As used herein, the term "about" means that the characteristic,
item, quantity, parameter, property, or term so qualified
encompasses a range of plus or minus ten percent above and below
the value of the stated characteristic, item, quantity, parameter,
property, or term. Accordingly, unless indicated to the contrary,
the numerical parameters set forth in the specification and
attached claims are approximations that may vary. At the very
least, and not as an attempt to limit the application of the
doctrine of equivalents to the scope of the claims, each numerical
indication should at least be construed in light of the number of
reported significant digits and by applying ordinary rounding
techniques. Notwithstanding that the numerical ranges and values
setting forth the broad scope of the invention are approximations,
the numerical ranges and values set forth in the specific examples
are reported as precisely as possible. Any numerical range or
value, however, inherently contains certain errors necessarily
resulting from the standard deviation found in their respective
testing measurements.

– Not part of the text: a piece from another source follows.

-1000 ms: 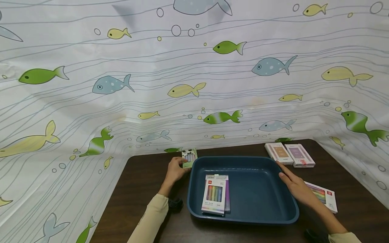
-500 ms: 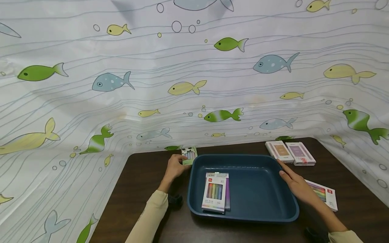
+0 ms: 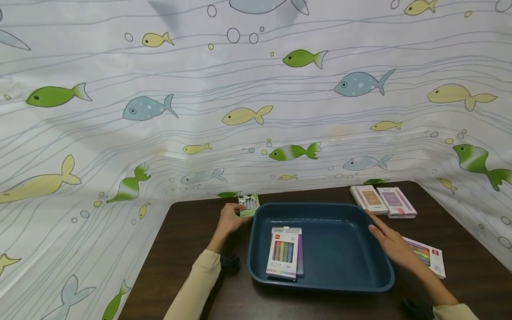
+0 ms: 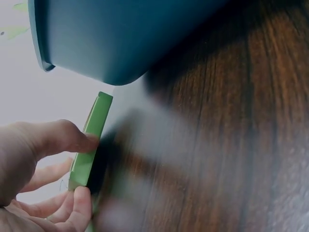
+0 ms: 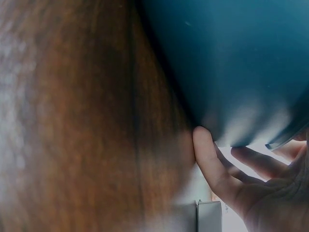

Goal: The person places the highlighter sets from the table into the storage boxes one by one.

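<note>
My left hand (image 3: 231, 220) pinches a small green box (image 3: 250, 206) with a cow print and pale coloured sticks on its front. In the left wrist view the thumb presses one side of the green box (image 4: 91, 140) and the fingers curl around the other. It is held on edge, just outside the left rim of the blue tray (image 3: 320, 289). My right hand (image 3: 390, 242) grips the tray's right side, thumb over the rim and fingers along the outer wall (image 5: 231, 72). A white box of rainbow-coloured sticks (image 3: 282, 255) lies in the tray's left half, over a purple-edged packet (image 3: 300, 255).
Two white boxes, one with an orange-brown panel (image 3: 370, 199) and one with a purple panel (image 3: 396, 202), lie at the back right. Another white box with rainbow sticks (image 3: 428, 258) lies beyond the right forearm. A fish-print sheet (image 3: 248, 98) surrounds the dark wooden table (image 3: 180, 249).
Both hands, the green box and the tray keep practically the same places. The head view has tilted very slightly.
</note>
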The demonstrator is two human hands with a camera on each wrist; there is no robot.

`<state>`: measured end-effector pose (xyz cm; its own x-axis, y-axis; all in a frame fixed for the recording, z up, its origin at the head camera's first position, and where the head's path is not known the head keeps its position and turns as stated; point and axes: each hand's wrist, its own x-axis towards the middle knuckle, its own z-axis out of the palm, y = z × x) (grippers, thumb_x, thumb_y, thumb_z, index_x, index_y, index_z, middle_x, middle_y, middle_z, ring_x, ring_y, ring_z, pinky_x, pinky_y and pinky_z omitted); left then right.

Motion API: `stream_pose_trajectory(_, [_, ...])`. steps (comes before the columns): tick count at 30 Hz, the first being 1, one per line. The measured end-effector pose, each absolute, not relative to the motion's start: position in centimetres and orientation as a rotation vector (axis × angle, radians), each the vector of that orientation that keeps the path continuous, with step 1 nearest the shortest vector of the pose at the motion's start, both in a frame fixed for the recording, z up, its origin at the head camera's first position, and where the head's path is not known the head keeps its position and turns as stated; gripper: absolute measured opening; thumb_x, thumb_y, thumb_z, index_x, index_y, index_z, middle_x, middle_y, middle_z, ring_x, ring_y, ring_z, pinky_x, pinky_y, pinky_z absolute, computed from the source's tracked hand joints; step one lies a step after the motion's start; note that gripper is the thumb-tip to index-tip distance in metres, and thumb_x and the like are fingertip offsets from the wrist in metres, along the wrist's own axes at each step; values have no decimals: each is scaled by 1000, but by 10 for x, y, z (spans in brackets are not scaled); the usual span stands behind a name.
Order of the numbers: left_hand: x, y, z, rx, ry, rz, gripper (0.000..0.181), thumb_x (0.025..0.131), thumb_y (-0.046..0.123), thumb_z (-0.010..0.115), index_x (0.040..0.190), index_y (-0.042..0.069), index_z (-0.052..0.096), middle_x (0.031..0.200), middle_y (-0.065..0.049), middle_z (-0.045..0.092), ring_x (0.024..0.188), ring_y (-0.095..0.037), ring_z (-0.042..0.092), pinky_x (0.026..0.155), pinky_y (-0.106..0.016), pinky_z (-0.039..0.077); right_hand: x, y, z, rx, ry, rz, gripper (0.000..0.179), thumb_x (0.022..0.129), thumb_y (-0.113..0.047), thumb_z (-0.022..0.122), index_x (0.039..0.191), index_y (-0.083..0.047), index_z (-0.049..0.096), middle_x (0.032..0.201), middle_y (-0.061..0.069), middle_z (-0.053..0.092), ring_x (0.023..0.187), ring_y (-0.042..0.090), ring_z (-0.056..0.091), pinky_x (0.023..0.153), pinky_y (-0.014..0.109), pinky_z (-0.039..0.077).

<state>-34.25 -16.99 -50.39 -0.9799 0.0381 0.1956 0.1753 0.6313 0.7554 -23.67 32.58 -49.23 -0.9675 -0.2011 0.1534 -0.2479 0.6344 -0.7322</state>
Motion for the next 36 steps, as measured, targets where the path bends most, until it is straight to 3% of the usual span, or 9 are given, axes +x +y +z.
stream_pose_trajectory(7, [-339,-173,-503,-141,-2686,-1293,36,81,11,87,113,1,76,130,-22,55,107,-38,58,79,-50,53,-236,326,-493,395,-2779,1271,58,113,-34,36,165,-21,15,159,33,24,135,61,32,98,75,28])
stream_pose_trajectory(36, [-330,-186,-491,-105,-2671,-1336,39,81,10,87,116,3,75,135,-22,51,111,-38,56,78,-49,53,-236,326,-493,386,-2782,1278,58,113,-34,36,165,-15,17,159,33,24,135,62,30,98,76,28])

Recitation of numerical ranges of values
herein is merely intended to serve as a shorthand method of
referring individually to each separate numerical value falling
within the range. Unless otherwise indicated herein, each
individual value of a numerical range is incorporated into the
present specification as if it were individually recited
herein.
[0252] The terms "a," "an," "the" and similar referents used in the
context of describing the present invention (especially in the
context of the following claims) are to be construed to cover both
the singular and the plural, unless otherwise indicated herein or
clearly contradicted by context. All methods described herein can
be performed in any suitable order unless otherwise indicated
herein or otherwise clearly contradicted by context. The use of any
and all examples, or exemplary language (e.g., "such as") provided
herein is intended merely to better illuminate the present
invention and does not pose a limitation on the scope of the
invention otherwise claimed. No language in the present
specification should be construed as indicating any non-claimed
element essential to the practice of the invention.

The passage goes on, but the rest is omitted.